Commissioned as a first lieutenant with his regiment on June 5, 1863, he was granted a furlough in recognition of his service, and returned home to Vermont sometime during the late summer of that year. While there, he wed Katherine Matilda Chase (1841-1891) in Alburgh, Vermont on September 15. A native of Champlain, New York, she was a daughter of the Rev. John and Roxanna (Shute) Chase.

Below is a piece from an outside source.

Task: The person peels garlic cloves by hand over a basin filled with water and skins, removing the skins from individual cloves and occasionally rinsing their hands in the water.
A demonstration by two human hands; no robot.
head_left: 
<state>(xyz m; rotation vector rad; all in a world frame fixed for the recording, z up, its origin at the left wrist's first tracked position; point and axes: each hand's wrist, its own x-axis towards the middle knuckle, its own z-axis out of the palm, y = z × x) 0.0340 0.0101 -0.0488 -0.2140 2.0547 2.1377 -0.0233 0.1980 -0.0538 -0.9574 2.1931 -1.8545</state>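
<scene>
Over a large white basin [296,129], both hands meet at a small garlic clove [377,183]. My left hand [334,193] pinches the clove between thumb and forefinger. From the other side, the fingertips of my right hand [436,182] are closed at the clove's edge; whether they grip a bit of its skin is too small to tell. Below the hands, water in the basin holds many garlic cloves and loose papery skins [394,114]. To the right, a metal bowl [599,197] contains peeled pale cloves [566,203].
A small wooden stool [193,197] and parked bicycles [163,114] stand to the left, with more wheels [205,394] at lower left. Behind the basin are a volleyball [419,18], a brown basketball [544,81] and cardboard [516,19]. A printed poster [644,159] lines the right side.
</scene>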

During the first years of his marriage, he documented key moments in his regiment's history as he described his life as a Civil War-era soldier in letters home to his wife, including the November 3, 1863 execution of a deserter and another soldier's attempt the next day to injure himself badly enough that he would be unable to fulfill the terms of his enlistment.

On May 5, 1864, Holton became a casualty himself, wounded seriously while fighting with the 6th Vermont Infantry in the Battle of the Wilderness. Ten days later, while recuperating from his wounds, he was commissioned as a captain with his regiment. He was then honorably discharged on a surgeon's certificate of disability on August 17, 1864, and sent home to his family in Vermont.

==Post-war life==
Following his honorable discharge from the military, Holton returned home to his wife. By 1870, they had relocated to the community of Lee, Massachusetts in Berkshire County. Employed at a paper mill, according to the federal census which was conducted on July 2 that year, his household had grown to include daughter Katherine May (1865–1942) and son Charles (1868–1939). By 1880, he was living in Burlington, Vermont and working as a carpenter.

Holton was still residing in Burlington in 1890 when he was appointed deputy U.S. customs collector for Vermont. He was widowed in 1891 after his wife developed acute peritonitis and succumbed in Colrain, Massachusetts on November 3.

==Death and interment==
Still a widower after the turn of the century, Holton resided with his son, Charles — a physician, at his home in Bernardston, Massachusetts. Holton died in Bernardston on January 26, 1906. Following funeral services on January 31, 1906, he was interred at the Old Westminster Cemetery in Westminster, Vermont.

==Medal of Honor==
Holton was awarded the Medal of Honor on July 9, 1892 for his actions at the Battle of Lee's Mills on April 16, 1862. At this time, he was his company's first sergeant.

Rescued the colors of his regiment under heavy fire, the color bearer having been shot down while the troops were in retreat.